This dataset is the output from a simulation of the following thought experiment:
  1. Think of a whole number from one to six.
  2. Roll a standard, cubical die repeatedly until your chosen number appears three times.
  3. Record the number of rolls required.
  4. Repeat Steps 1-3 for a total of 1,000 data points.

The observed data points were all in the range [3, 57] (see histogram) although a few bins were empty.

Assuming that the die is fair, the 1,000 random variates will be distributed according to a Negative Binomial distribution.

Model

NegativeBinomial(A,B) = Bin ((y − 1), (B − 1)) A^B (1 − A)^(y − B)

where Bin (N, k) is the number of combinations of N things taken k at a time.

Parameters

In optimizing this model (using the maximum-likelihood criterion), parameter B is necessarily constant and was set equal to its known value (3).

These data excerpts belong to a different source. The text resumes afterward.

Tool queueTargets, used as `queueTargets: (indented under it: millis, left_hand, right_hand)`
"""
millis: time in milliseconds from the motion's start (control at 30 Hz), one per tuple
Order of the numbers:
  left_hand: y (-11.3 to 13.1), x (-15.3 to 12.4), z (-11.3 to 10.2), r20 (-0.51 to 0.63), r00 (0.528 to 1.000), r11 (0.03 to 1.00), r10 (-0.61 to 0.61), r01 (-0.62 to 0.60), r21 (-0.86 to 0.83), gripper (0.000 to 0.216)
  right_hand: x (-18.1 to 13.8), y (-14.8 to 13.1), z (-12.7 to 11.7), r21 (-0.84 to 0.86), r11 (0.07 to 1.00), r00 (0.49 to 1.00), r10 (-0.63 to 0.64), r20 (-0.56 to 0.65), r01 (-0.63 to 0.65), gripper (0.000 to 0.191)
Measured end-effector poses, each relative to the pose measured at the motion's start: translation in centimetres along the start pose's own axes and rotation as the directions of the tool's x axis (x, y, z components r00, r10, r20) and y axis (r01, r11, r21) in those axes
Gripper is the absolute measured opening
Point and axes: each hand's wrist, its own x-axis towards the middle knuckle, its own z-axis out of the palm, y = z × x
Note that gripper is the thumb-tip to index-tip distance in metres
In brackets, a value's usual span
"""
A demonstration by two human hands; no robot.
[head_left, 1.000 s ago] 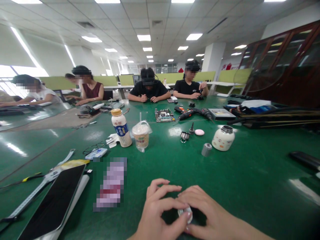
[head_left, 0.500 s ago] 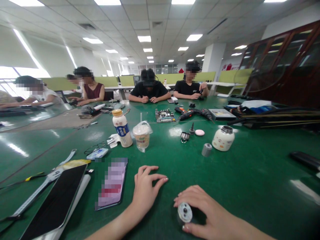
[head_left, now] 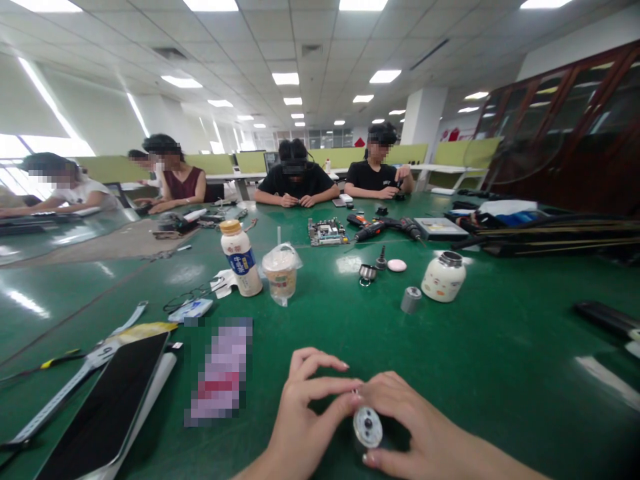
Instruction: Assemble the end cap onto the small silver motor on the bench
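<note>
Both my hands are low at the near edge of the green table [head_left: 500, 347]. My right hand [head_left: 420, 433] is curled around a small dark cylindrical part with a round silver face [head_left: 368, 427], gripping it. My left hand [head_left: 305, 417] has come in from the left, its fingertips bent and touching the top of that same part beside my right fingers. A phone with a blurred screen [head_left: 220, 370] lies just left of my left hand.
A tablet [head_left: 107, 407] lies at the near left. Farther out stand a milk bottle [head_left: 240, 257], a bagged cup [head_left: 281, 272], a white jar [head_left: 443, 277], a grey cap [head_left: 411, 299], small metal parts, a circuit board [head_left: 327, 231] and power tools. Several people sit across the table.
My left hand drew away to rest on the table half a second ago, then came back onto the silver-faced part. My right hand kept hold of it throughout.
</note>
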Motion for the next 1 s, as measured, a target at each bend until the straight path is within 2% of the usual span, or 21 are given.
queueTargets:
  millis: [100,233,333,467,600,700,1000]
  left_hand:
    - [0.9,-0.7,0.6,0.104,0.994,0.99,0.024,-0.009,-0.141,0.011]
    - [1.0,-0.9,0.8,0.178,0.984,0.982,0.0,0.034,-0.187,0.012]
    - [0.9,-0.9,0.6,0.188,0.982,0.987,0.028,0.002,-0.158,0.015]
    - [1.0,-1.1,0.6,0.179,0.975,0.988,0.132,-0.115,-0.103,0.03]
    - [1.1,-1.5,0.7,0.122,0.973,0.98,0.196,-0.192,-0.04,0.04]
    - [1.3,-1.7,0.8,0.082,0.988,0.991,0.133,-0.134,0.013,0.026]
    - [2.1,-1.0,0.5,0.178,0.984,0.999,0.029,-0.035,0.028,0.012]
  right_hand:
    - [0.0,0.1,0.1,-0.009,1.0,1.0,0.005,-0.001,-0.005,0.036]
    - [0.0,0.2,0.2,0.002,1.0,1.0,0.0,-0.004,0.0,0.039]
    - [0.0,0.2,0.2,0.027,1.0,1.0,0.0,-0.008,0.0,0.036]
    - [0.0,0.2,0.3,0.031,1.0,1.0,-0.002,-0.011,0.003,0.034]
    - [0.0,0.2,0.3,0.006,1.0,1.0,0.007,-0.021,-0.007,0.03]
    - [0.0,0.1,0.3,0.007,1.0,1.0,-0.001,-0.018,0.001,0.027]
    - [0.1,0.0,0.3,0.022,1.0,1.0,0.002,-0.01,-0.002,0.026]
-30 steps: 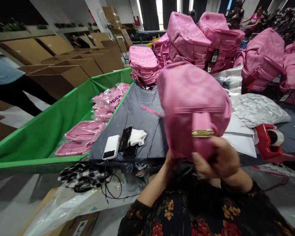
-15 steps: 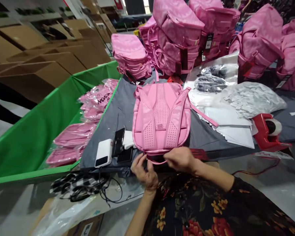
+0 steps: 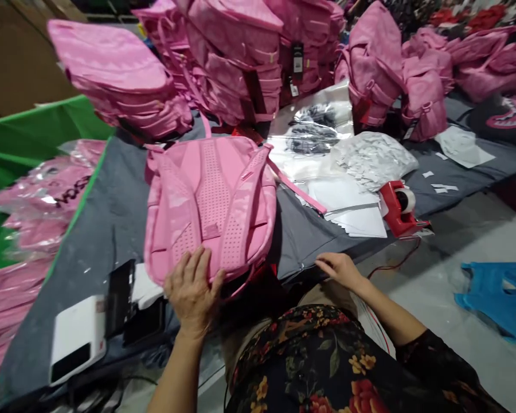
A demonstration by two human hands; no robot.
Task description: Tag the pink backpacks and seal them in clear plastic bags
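Observation:
A pink backpack lies on the grey-covered table with its padded back and shoulder straps facing up. My left hand rests flat on its near end, fingers spread, and grips nothing. Away to the right, my right hand is at the table's front edge, clear of the backpack. Its fingers are pressed together; whatever they may hold is too small or hidden to name. One loose strap trails from the backpack toward a stack of white paper sheets.
Behind stand piled pink backpacks. At right are a bag of small white packets and a red tape dispenser. A white power bank and dark phones lie at left, beside a green bin of wrapped pink bags.
My view has turned right. My right hand has left the backpack's near edge and moved right; my left hand has gone from pinching near that edge to lying flat on the backpack.

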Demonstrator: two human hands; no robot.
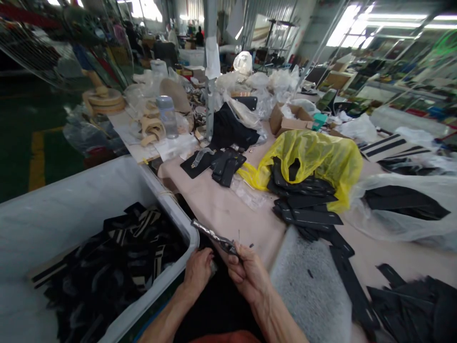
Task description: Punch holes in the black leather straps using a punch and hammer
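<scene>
Low in the middle, my right hand [246,274] is closed around a slim metal hand tool [214,236], silver at its far end and dark near the fingers. Its exact kind is unclear. A thin pin-like piece stands up beside my fingertips. My left hand [198,269] is beside the bin's corner, fingers curled; something pale shows at its fingertips, too hidden to name. To the left is a big white plastic bin [78,186] with a heap of black and striped pieces [117,267]. Right of my hands, a grey speckled pad [310,286] lies on the table.
Black strips [307,214] spill from a yellow plastic bag [321,157] on the pinkish table [200,190]. Black pieces [414,305] lie at the right. Further back stand a bottle [167,116], a cardboard box [291,118] and a metal post [210,95]. A large fan [67,43] is upper left.
</scene>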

Parameter A was considered unknown. Note that the observed ML value for A (0.1691) is very close to its theoretical value (1/6). Were the sample much smaller, the value would likely have been off by more than this; if the sample were much larger, it would have been even closer.

The observed value for Chi-squared, for this example, is 65.235 which is quite acceptable [46th percentile]. Regress+ can also optimize the model by minimizing Chi-squared instead of maximizing the likelihood. With this new criterion, parameter A was found to be 0.1652 [Chi-squared = 65.088, 44th percentile].

The bootstrapped percentiles cited above are a function of the model, parameters, sample size, and optimization criterion.